As i said, not for everyone.

I think say what i'm getting at exactly, but you miss what i'm suggesting:

"if a person wants to understand dance, they can watch a lot of dance. I don't really think they will otherwise, unless you talk them through it..."
I think that showing multiple perspectives and vantage points IS a way to "talk them through it" but in doing so, maintin the veiw that "there is no wrong way to see a dance." I can walk them through it my way (meaning and narrative) and someone else can walk them through it their way (an anatomical analysis) and someone else can walk them through it yet another way (by comparing it to other historical pieces). These "walk throughs" do give the viewer perspective, insight, and knowladge with which to bolster their understanding of dance, but also remind the veiwer that each way of understanding is simply another opinion, all of them interconnecting and contradicting.

I do agree that spatial patterns are spatial patterns are spatial patterns, but i think that it can be interesting to see them written out (so you can see them in a consise format, multiple at a time) and compared across pieces or even choreogrpahers. In "Champions of Dance: Origonal #1" when we did the ballanchine chain, it was (to us) an obvious reference. But in a supposed hypermedia of ashley's work, one might be able to look at that pattern, and discover what it is in reference to, as well as compare it to some of his actual patterns.

jpheiffer said...

@ the first part:
It is relevant sarah, but not in viewing the final product. We are already at a point where an artist can choose to show or not show their process through the presentation of the work, but once again the point of hte process is to get at a final product. So while it is relevant to the choreographers and dancers and may be interesting to an audience as well. It is not relevant in the viewing of a final product. Do you understand what I'm saying? we are talking about different kinds of relevance.

@spacial patterns. you got what I was saying, but once again: interesting? sure. neccessary? nope. It's just like a bonus goodie. Nothing wrong with bonus goodies, but I don't think your goal is to make a hypermedia of bonus goodies.
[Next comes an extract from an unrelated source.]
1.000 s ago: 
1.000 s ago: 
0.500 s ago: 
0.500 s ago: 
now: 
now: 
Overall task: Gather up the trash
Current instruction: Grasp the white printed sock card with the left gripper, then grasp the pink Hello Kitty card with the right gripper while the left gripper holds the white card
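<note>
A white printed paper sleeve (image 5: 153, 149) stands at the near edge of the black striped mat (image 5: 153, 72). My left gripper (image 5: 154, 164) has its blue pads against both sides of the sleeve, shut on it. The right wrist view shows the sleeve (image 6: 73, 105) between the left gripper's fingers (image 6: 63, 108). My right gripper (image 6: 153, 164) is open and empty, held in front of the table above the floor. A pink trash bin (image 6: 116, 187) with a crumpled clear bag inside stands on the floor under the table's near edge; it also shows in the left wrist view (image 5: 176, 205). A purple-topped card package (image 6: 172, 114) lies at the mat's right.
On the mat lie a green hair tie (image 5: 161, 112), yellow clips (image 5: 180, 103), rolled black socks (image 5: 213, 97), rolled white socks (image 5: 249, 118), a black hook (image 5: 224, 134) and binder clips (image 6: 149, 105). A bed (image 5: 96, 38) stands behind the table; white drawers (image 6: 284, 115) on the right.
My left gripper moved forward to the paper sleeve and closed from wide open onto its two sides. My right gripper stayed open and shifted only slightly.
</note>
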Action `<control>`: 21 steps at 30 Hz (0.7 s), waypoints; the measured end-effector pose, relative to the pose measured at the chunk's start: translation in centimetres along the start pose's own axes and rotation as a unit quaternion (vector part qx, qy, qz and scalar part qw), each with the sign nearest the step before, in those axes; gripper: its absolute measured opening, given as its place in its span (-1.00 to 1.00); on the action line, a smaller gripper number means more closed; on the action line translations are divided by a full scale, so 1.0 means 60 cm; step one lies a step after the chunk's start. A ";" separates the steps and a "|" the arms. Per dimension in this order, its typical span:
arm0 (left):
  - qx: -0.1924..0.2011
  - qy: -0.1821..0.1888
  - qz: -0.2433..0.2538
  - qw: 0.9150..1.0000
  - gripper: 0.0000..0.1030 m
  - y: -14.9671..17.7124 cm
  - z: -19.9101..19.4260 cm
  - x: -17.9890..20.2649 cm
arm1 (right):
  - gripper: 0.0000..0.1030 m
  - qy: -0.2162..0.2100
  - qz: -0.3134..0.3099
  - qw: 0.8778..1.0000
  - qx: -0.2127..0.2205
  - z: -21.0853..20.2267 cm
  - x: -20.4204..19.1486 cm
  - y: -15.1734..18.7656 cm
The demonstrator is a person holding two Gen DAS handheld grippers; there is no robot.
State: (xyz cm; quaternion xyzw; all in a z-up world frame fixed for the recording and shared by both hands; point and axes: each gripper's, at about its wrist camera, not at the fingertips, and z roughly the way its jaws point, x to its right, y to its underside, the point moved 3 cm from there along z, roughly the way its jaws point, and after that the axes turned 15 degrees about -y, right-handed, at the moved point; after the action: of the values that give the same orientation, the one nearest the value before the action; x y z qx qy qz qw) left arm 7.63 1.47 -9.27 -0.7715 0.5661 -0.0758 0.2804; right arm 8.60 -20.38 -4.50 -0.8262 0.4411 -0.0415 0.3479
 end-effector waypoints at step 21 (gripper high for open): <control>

"I can walk them through it my way (meaning and narrative) and someone else can walk them through it their way (an anatomical analysis) and someone else can walk them through it yet another way (by comparing it to other historical pieces). These "walk throughs" do give the viewer perspective, insight, and knowladge with which to bolster their understanding of dance, but also remind the veiwer that each way of understanding is simply another opinion, all of them interconnecting and contradicting." I don't see how any of those would be contradicting? It seems like you are back on the straight arrow here.

Doug Fox said...

Hi Sarah,

This is excellent series. I'll definitely add my two cents early next week when I get back from DC.

I just added your blogs to blogroll on Great Dance.